Your task is to copy every line of the entries that contains "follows".

• Supplied records:

::::::::

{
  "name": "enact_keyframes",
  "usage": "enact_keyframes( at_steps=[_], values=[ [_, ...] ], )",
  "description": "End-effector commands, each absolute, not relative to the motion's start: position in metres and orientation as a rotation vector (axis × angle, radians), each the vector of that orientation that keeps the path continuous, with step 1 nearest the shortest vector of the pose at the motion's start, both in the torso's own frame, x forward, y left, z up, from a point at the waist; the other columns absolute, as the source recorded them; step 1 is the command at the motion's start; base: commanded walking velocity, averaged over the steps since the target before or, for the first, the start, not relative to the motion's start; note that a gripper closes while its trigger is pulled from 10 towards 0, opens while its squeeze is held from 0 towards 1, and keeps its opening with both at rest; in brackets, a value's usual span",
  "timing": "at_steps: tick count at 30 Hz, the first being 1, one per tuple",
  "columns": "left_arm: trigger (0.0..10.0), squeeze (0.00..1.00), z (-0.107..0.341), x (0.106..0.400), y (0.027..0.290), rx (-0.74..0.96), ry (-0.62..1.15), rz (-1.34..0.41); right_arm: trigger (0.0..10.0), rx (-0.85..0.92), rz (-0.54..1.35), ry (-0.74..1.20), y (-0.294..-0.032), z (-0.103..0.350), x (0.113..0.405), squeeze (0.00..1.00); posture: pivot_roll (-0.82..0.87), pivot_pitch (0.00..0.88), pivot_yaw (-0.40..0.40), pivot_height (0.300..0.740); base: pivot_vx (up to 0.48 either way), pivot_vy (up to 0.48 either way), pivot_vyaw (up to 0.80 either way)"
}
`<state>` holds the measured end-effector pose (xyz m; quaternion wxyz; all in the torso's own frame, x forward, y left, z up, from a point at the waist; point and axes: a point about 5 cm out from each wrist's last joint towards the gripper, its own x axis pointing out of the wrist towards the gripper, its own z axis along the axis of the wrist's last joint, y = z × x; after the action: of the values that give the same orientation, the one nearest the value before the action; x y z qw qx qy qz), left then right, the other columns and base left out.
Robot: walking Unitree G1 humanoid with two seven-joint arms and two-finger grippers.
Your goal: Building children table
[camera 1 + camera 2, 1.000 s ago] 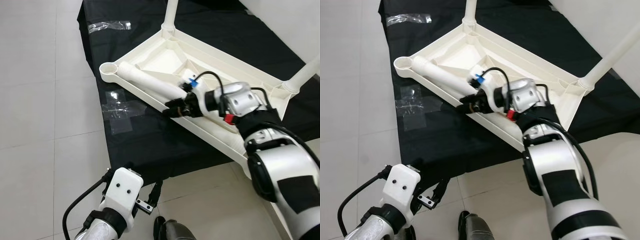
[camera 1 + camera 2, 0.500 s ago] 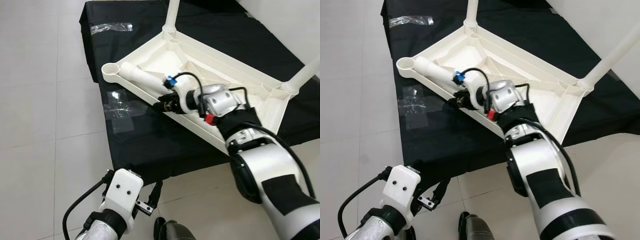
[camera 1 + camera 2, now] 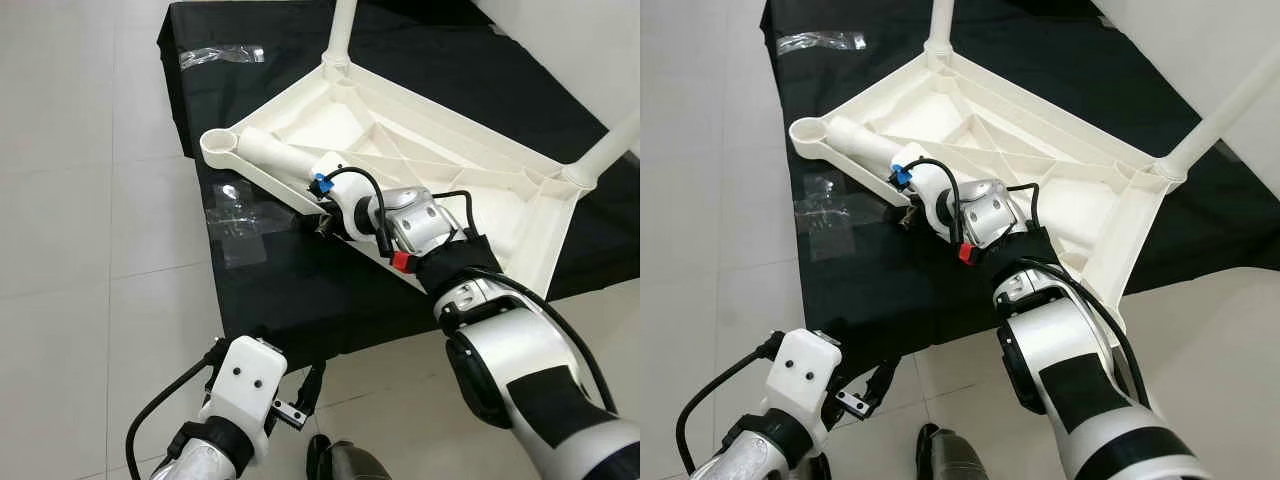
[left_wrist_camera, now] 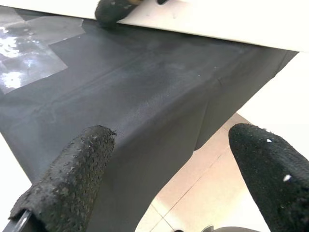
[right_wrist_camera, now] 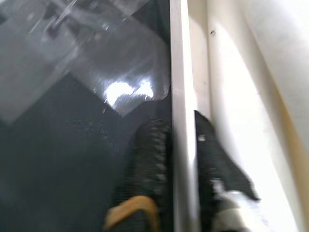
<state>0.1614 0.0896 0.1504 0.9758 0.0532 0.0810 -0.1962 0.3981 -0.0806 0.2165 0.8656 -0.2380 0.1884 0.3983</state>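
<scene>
Your right gripper (image 5: 176, 145) pinches the upturned table's rim (image 3: 300, 200), 1 finger each side; the loose leg (image 3: 285, 157) lies just inside, parallel, socket (image 3: 218, 146) beyond; left gripper (image 4: 169, 174) hangs open, farther off.

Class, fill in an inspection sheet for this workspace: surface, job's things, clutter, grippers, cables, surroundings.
Surface: black cloth spread flat on the floor.
Job's things: white table top upside down on the cloth, two legs fitted upright; one loose leg lying inside it by the empty corner socket.
Clutter: clear plastic wrappers on the cloth.
Grippers: right gripper pinches the table top's near rim; left gripper open, idle above the cloth's edge.
Cables: black cable looped over the right wrist.
Surroundings: pale floor tiles.
</scene>
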Motion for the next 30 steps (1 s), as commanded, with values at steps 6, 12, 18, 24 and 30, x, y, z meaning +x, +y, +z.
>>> enact_keyframes(
  at_steps=[6, 12, 18, 24, 30],
  values=[
    [10.0, 0.0, 0.146, 0.158, 0.087, 0.093, 0.182, -0.413, 0.0, -0.532, 0.968, 0.514, -0.089, 0.186, 0.386, 0.0, 0.06, 0.205, -0.142, 0.74, 0.0, 0.0, 0.0],
    [10.0, 0.0, 0.146, 0.159, 0.087, 0.095, 0.181, -0.412, 0.0, -0.627, 1.035, 0.561, -0.115, 0.182, 0.383, 0.0, 0.06, 0.21, -0.147, 0.74, 0.0, 0.0, 0.0],
    [10.0, 0.0, 0.146, 0.161, 0.087, 0.097, 0.178, -0.408, 0.0, -0.707, 1.063, 0.613, -0.157, 0.184, 0.382, 0.0, 0.05, 0.217, -0.144, 0.74, 0.0, 0.0, 0.0],
    [10.0, 0.0, 0.147, 0.161, 0.087, 0.097, 0.175, -0.408, 0.0, -0.732, 1.067, 0.633, -0.177, 0.186, 0.38, 0.0, 0.05, 0.22, -0.146, 0.74, 0.0, 0.0, 0.0],
    [10.0, 0.0, 0.147, 0.162, 0.087, 0.098, 0.173, -0.406, 0.0, -0.769, 1.077, 0.629, -0.187, 0.189, 0.379, 0.0, 0.05, 0.222, -0.149, 0.74, 0.0, 0.0, 0.0]
  ],
)
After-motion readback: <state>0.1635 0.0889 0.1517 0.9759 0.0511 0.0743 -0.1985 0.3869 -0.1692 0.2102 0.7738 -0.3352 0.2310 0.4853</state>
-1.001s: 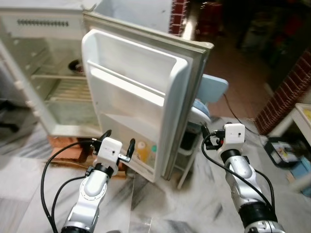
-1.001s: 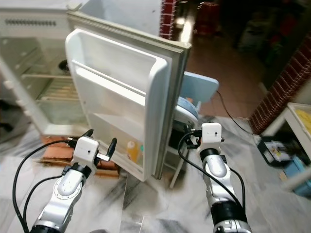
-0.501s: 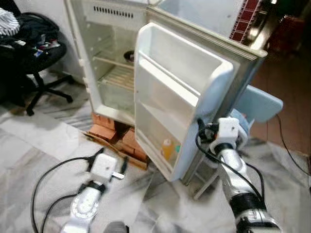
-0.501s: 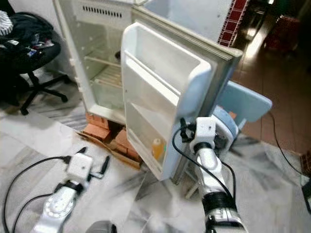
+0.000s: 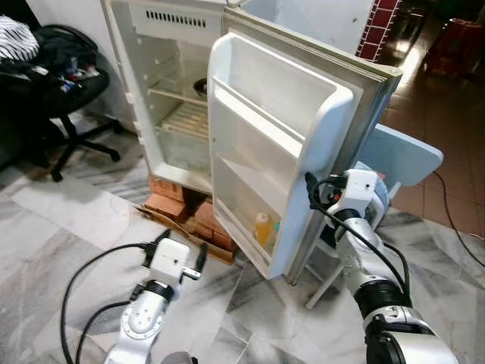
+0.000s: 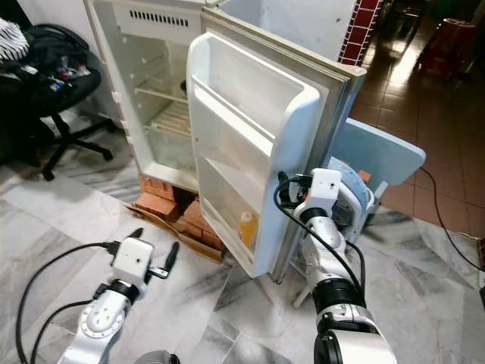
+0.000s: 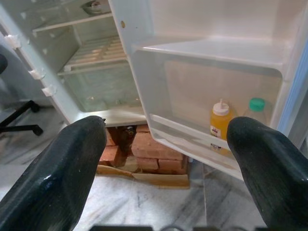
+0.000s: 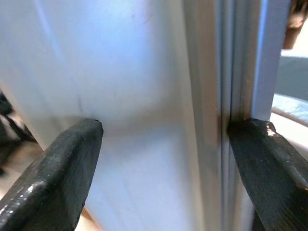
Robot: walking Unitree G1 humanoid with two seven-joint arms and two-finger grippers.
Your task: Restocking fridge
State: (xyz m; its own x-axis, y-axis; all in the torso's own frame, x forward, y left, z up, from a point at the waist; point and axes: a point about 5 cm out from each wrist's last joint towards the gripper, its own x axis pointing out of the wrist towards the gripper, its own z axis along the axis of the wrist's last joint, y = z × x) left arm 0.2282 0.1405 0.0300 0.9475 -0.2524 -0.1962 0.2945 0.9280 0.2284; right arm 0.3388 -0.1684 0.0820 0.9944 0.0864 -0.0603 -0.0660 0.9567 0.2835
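Observation:
The white fridge stands open, and its door (image 5: 280,129) swings out toward me. On the door's lowest shelf stand an orange bottle (image 7: 220,120) and a green-capped bottle (image 7: 256,111). My right gripper (image 5: 312,199) is at the door's outer edge, open, and the edge (image 8: 207,96) lies between its fingers. Low over the marble floor in front of the door hangs my left gripper (image 5: 184,240), open and empty, pointing at the door shelves. A dark bowl (image 5: 201,86) sits on an inner fridge shelf.
The fridge rests on red bricks (image 5: 178,205). A light blue chair (image 5: 405,155) stands right behind the open door, close to my right arm. A black office chair (image 5: 53,83) loaded with things is at the far left. A black cable trails along my left arm.
The camera has swung and the whole view has shifted. My right gripper stays at the door's edge. My left gripper sank toward the floor, then rose slightly.

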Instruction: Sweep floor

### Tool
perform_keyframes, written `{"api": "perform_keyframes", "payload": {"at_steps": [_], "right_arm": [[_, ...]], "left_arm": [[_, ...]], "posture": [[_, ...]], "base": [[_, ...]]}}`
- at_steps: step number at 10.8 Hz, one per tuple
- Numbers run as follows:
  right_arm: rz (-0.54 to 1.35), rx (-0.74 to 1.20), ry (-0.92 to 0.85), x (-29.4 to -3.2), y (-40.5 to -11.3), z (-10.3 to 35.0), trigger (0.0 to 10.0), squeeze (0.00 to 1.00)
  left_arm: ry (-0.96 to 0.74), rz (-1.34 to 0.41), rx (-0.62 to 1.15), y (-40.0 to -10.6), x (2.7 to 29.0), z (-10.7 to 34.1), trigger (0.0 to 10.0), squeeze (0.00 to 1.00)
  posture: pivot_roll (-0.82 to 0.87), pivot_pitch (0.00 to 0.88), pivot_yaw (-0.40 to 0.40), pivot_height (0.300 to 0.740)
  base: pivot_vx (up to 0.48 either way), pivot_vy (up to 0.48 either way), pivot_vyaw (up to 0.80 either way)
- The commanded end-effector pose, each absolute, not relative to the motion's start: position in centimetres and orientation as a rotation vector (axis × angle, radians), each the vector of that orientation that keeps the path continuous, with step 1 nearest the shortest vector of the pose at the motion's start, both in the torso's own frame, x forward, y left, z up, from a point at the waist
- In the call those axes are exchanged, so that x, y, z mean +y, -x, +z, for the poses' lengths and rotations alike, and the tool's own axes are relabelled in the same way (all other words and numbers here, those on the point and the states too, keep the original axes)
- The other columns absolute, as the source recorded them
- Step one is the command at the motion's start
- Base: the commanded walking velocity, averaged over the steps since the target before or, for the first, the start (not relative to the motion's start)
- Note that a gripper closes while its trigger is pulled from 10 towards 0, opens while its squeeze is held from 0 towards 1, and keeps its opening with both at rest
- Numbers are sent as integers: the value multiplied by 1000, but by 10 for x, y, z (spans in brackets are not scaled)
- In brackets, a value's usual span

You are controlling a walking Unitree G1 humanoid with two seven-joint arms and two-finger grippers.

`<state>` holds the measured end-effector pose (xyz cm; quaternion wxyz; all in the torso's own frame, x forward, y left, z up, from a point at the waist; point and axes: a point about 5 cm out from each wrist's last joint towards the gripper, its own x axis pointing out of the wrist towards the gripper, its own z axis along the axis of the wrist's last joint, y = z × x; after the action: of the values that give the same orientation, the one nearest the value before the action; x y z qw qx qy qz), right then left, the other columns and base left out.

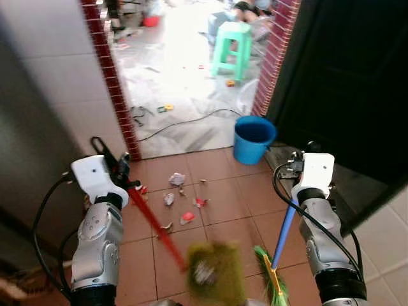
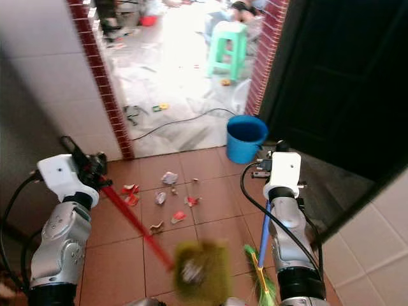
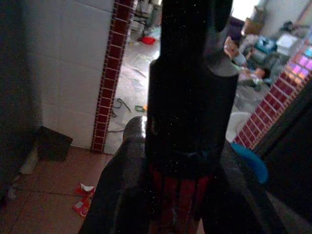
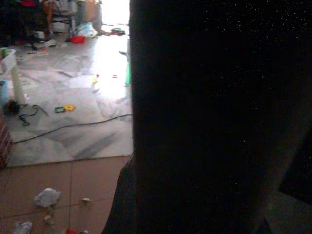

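Sweep barely underway: left end effector [image 1: 118, 167] gripping red broom [image 1: 159, 229], right end effector [image 1: 299, 167] gripping blue-handled dustpan [image 1: 280, 239], scraps [image 1: 182, 197] lying unswept on floor [image 1: 223, 210].

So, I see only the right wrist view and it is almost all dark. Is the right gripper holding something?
Observer: Yes. The right gripper is shut on a blue handle, which ends low down in a green head.
Operator: And the left one?
Observer: The left gripper grips a red broom handle. Its brush is blurred, low near the tiles.
Operator: Is anything standing by the doorway?
Observer: A blue bucket stands on the tiles, to the right of the litter scraps.
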<state>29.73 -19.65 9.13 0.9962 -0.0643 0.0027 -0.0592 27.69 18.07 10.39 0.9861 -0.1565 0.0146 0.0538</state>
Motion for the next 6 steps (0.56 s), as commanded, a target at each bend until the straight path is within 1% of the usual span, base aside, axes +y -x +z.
{"api": "perform_keyframes", "payload": {"at_steps": [1,3,6], "right_arm": [[-115,-19,132,-197,-301,96,10000,0],[-143,-34,162,-202,-301,99,10000,0],[-217,-24,206,-213,-297,97,10000,0]], "left_arm": [[348,87,-86,-286,178,130,10000,0],[366,53,-173,-296,171,159,10000,0],[363,40,-227,-303,171,176,10000,0]], "posture": [[-100,0,34,740],[-110,0,57,740],[-116,0,76,740]], "base": [[0,0,0],[0,0,0],[0,0,0]]}}
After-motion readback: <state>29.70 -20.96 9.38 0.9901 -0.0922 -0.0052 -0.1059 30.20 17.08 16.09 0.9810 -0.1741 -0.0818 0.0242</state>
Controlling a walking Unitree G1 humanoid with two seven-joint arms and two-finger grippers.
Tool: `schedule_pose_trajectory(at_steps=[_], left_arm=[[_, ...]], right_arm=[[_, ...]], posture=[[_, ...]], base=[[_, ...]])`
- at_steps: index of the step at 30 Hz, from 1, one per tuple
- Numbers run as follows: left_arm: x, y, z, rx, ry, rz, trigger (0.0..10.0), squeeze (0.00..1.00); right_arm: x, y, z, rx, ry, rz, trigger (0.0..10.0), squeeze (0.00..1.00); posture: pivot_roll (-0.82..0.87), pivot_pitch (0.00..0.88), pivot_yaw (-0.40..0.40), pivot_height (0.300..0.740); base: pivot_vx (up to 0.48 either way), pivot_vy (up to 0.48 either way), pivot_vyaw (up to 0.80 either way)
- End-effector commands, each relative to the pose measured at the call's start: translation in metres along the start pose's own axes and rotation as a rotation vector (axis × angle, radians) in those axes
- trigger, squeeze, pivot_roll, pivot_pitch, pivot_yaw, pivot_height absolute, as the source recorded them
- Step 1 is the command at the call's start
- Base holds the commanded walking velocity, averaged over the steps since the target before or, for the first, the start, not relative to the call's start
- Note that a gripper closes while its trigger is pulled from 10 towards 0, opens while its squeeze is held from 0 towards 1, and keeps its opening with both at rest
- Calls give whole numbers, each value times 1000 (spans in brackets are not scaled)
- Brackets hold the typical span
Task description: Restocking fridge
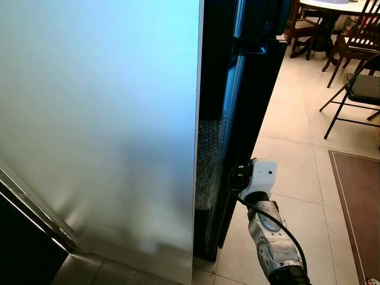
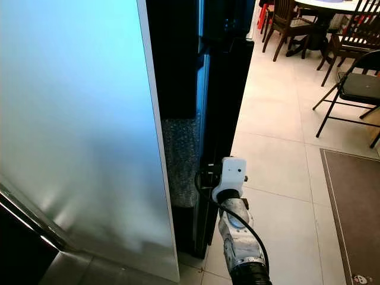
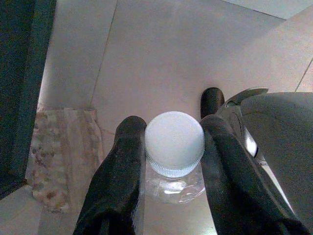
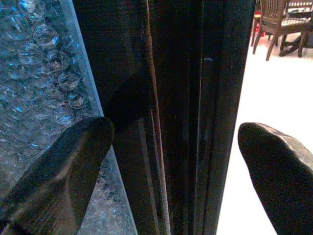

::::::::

• Answer section:
- Numbers run as follows:
- Numbers run as follows: left_arm: x, y, z, rx, ry, rz, trigger (0.0..10.0), squeeze (0.00..1.00); right_arm: x, y, z, rx, ry, rz, trigger (0.0..10.0), squeeze (0.00..1.00); posture: pivot_roll (-0.82..0.87), pivot_pitch (0.00..0.88), pivot_yaw (-0.40..0.40), pivot_height (0.300..0.740); base: pivot_vx (up to 0.48 either way), pivot_vy (up to 0.48 either way), pivot_vyaw (up to 0.80 either way)

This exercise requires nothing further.